**Task requirements**
Copy out all of the data word for word. Omit every picture.

**Recorded data**

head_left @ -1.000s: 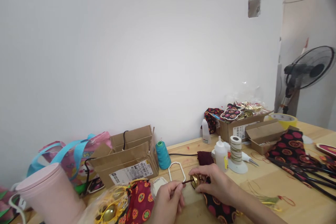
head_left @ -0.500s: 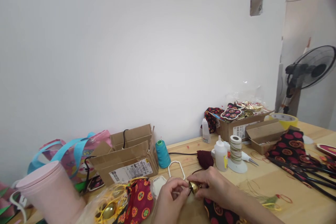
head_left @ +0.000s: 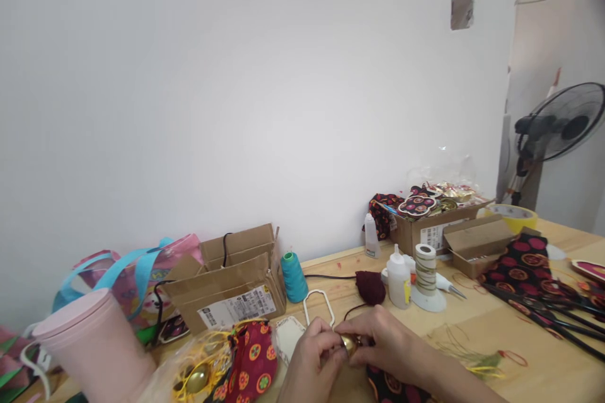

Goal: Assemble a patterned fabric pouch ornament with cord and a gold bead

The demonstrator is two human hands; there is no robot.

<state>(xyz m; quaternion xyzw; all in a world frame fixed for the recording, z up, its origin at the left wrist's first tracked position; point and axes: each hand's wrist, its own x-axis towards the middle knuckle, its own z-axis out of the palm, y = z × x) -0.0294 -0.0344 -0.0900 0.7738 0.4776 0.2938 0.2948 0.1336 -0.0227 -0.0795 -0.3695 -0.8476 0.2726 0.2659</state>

**Result of the exercise**
head_left @ -1.000s: 
head_left @ -0.500s: 
head_left @ +0.000s: 

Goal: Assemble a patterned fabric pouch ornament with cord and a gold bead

The demonstrator is two human hands; there is no robot.

<state>(xyz m; quaternion xyzw; all in a world frame fixed for the recording, z up, its origin at the left wrist's first tracked position; point and axes: each hand's wrist, its own x-axis towards the middle knuckle, its own z-axis out of the palm, y = z × x) -0.0294 -0.0344 -0.0900 0.7738 0.4776 0.2938 0.2948 0.1336 -0.0227 -0.0795 -0.3695 -0.8476 0.2726 0.2659</state>

The exercise calls for nothing more.